The Inca Trail is restricted to 500 people a day, this allows for around 300 staff (guides, porters etc.) and 200 trekkers. There are around 150 registered tour operators that have licenses to operate on the Inca Trail, and it is through these that all trekkers must make their arrangements. It is not possible to the trail independently, although it is theoretically possible (but difficult) to arrange your own qualified guide.
The Inca Trail regulations require all licensed tour operators to meet certain minimum standards that govern porter welfare and group sizes. There is a set minimum wage for porters and a maximum weight which they are allowed to carry (this is vetted at a checkpoint on the trail). The tour operators are required to use professional qualified guides, and provide emergency first aid, oxygen and radio equipment. Group sizes are limited to a maximum of 16 trekkers, with a maximum guide to trekker ratio of 1:8.
Availability of the Inca Trail permits is controlled by the Peruvian National Institute of Culture http://www.machupicchu.gob.pe/. Availability moves incredibly quickly so it is only really useful as an aid to planning. We will book the permits for you (you can not do it yourself through this website).
- Go to http://www.machupicchu.gob.pe/ (note: the website is temperamental, if it doesn't work, try again later)
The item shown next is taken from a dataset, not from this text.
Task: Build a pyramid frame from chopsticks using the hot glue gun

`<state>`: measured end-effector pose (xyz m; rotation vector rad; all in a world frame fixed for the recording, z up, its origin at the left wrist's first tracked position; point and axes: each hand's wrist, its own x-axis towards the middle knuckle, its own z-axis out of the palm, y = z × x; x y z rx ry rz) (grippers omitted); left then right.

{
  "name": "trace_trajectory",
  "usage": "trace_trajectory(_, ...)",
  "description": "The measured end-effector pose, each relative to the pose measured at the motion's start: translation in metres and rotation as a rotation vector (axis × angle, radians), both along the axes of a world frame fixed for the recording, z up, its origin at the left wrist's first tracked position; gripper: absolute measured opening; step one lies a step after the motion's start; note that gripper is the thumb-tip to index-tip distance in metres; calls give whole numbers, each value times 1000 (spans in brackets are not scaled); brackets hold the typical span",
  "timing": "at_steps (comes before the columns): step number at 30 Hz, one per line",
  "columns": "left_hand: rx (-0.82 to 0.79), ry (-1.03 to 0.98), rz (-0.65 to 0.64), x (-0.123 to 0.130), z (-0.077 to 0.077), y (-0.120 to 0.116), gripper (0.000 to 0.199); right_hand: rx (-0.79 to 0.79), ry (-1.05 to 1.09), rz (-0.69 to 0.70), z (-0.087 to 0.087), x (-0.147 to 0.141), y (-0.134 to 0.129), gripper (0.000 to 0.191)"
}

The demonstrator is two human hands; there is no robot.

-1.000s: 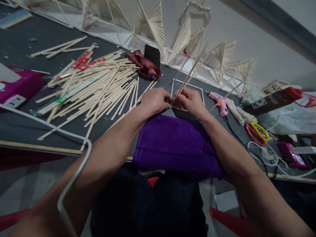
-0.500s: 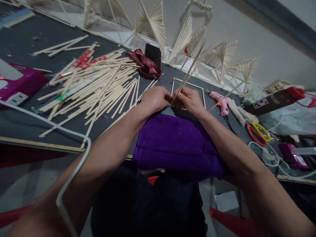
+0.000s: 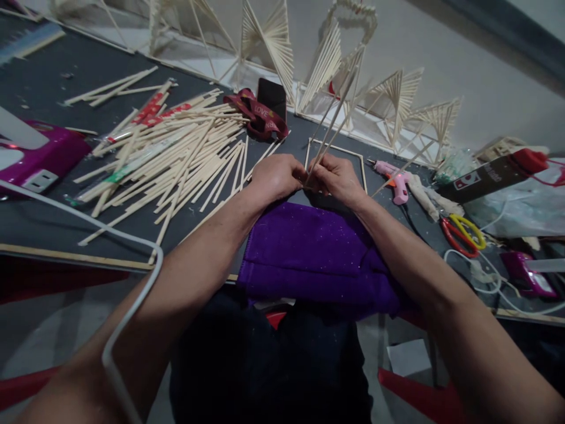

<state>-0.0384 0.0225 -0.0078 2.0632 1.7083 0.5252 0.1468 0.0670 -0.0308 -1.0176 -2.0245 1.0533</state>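
My right hand pinches a few thin wooden sticks, which rise at a slant from its fingers. Close beside it, my left hand has thumb and fingers closed at the sticks' lower ends; the exact contact is partly hidden. Just beyond both hands lies a square frame of wooden sticks, its near side covered by them. A folded purple cloth spreads below my wrists, over the table edge.
Many loose sticks are heaped on the left, near a maroon lanyard. On the right lie a pink glue gun, scissors and a dark bottle. Fanned stick structures line the back. A white lamp arm crosses my left forearm.
The held sticks have tilted slightly, and their tops are spread a little differently. Both hands stay close together in nearly the same place. The view has shifted slightly.
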Motion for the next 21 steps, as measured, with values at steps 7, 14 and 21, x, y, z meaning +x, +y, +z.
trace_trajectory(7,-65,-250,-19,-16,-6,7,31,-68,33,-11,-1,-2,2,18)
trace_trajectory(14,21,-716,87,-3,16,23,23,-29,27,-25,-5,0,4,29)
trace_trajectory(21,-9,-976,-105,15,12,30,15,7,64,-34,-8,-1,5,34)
- Select "Consultas" and and then the Camino Inka and month drop downs to view the permit availability for the month you are interested in
- The number of remaining spaces will display. The maximum number is 500 and this includes the trekking guides and porters, so roughly half are available for travellers. Once availability drops below 300 the remaining spaces tend to go pretty quickly, so don't assume that just because there are 250 spaces left on your date that you have loads of time to book.
To find out whether there is avaiability on the Inca Trail, click on the month you would like to trek below. These pages are regularly updated so should reveal the exact number of permits available: The general rule of thumb is that permits sell out three months in advance. But in reality it depends on the time of year. During the high season from May to August you will need to be looking to book 5 months in advance to be sure of permits. During the shoulder months (April, October, November) you will need to book 2-3 months in advance, whilst in the off season it can be possible to secure permits even at the last minute if you are lucky (December, January, March)
Inca Trail Statistics
To give an idea of the typical profile of trekkers on the Inca Trail, the following snapshot shows the demographic breakdown of trekkers booked on the Inca Trail.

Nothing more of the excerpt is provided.